Mumsnet has not checked the qualifications of anyone posting here. If you need help urgently or expert advice, please see our domestic violence webguide and/or relationships webguide. Many Mumsnetters experiencing domestic abuse have found this thread helpful: Listen up, everybody

OW or OM - are they still together, did it last?

167 replies

CookieDoughKid · 19/09/2023 22:41

My dh left me for someone 17 years his junior. We’d been together 17 years with 2 teens. He cheated on me for a year but I’m unaware of any other previous infidelities. He is now buying a house with her.
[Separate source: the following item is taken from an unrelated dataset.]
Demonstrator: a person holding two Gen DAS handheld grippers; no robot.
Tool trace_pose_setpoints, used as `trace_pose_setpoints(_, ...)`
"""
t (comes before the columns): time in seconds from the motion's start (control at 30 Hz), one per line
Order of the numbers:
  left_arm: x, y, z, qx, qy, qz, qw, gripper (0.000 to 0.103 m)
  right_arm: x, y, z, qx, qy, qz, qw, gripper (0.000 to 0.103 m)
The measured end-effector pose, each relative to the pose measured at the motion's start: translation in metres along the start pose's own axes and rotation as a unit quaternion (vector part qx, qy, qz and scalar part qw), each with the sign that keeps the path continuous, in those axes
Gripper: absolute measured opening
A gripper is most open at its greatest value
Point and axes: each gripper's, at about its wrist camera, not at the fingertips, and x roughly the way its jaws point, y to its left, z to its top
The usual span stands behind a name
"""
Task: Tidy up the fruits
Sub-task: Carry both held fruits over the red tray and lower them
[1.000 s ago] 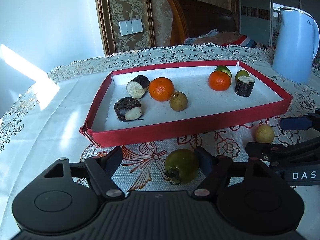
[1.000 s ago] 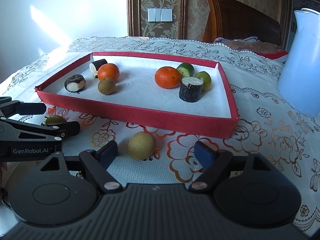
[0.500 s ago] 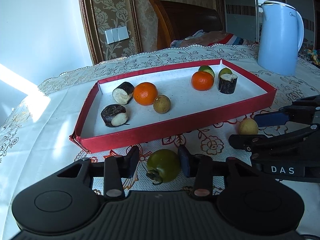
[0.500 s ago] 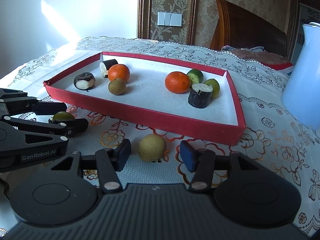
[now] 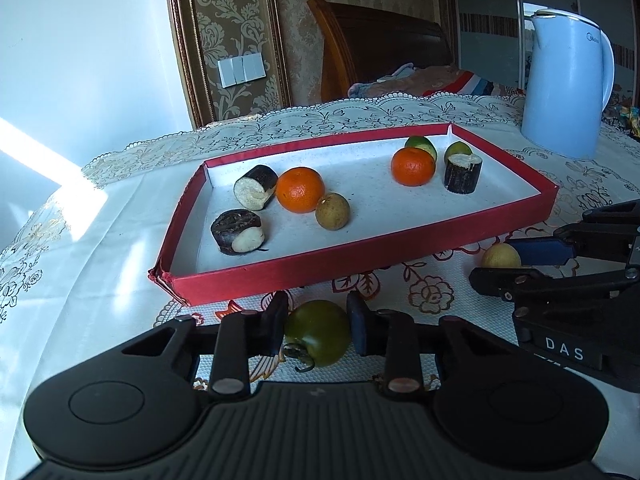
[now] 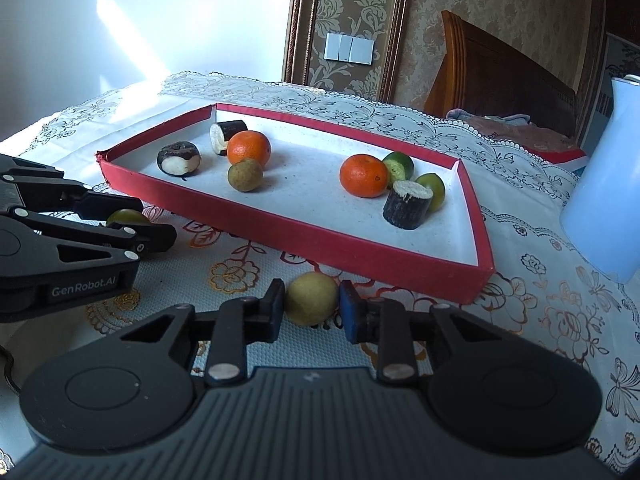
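Observation:
My left gripper point(image 5: 317, 326) is shut on a green persimmon-like fruit point(image 5: 318, 338), held just above the tablecloth in front of the red tray point(image 5: 280, 274). My right gripper point(image 6: 312, 308) is shut on a small yellow fruit point(image 6: 311, 298) near the tray's front edge point(image 6: 360, 254). The tray holds two oranges point(image 5: 301, 189) point(image 5: 413, 167), a brown round fruit point(image 5: 333, 211), dark cane pieces point(image 5: 238, 232) and green citrus point(image 5: 420, 145). The yellow fruit also shows in the left wrist view point(image 5: 500, 256), the green one in the right wrist view point(image 6: 127, 216).
A light blue kettle point(image 5: 564, 88) stands at the table's back right, beyond the tray. The table has a lace floral cloth point(image 6: 540, 300). A wooden chair point(image 5: 372, 48) stands behind the table.
Both grippers have closed from wide open onto their fruits, and both have lifted a little and tilted.

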Motion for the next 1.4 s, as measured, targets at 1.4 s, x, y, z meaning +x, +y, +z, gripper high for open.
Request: trace_pose_setpoints(1.4, 0.001, 0.008, 0.044, -0.064, -0.047, 0.010, 0.9968, 0.031, 0.005, -0.023, 0.032, 0.047, -0.047, -0.051, 0.996, 0.027)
im intrigued as to whether these relationships work, if you were the OW or OM how long did you last, are you still together, was it worth it? And if you are neither, do you know if couples that started out this way and stood the test of time?

OP posts:
BalancedDivorcee · 20/09/2023 11:05

CookieDoughKid · 20/09/2023 05:00

Thats why I don’t believe my friends who say my Dh’s relationship won’t last. If anything I think it is really set up to last because they met each other in a professional work capacity and because she’s 31, he’s promised her more children and the fact my dh has demonstrated he can do long standing commitments. That’s why I think it’s important to try and forgive and move on. Don’t stand in the way of him pursuing happiness and for my children, be that role model where I show that breakups don’t define your happiness. I’m in a lot of pain…..but need to let this go and try get over him asap.
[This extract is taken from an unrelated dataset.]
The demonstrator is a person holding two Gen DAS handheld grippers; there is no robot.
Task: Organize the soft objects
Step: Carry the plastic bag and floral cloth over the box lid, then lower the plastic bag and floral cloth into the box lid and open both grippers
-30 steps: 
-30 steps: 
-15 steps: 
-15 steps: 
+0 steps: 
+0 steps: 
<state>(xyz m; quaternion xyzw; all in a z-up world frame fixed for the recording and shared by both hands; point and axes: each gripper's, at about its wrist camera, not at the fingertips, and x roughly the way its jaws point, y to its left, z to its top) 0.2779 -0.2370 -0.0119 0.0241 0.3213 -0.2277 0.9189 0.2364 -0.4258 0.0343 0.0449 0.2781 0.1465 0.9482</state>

My father left my mom and then ended up, after the break but fairly quickly after the break, living with another woman whom he later married. She was younger and everything went swimmingly until she inevitably wanted children. He did not and then the infidelity between them BOTH started. So yes, it lasted(ish) but not forever.

Beaverbridge · 20/09/2023 11:35

Ex left me for OW who was his ex from back in the day. Slugged it out with her for nearly 25 years then he got caught messaging another female. OW number 1 threw him out, he lived with Oaw number 2 for 4 months then she put him out cos it affected her benefits!. (Obvs discovered what he was like). Moved back to OW number 1 but raked about on dating sites till he found one with a house!!!. Probably still looking for another sicker.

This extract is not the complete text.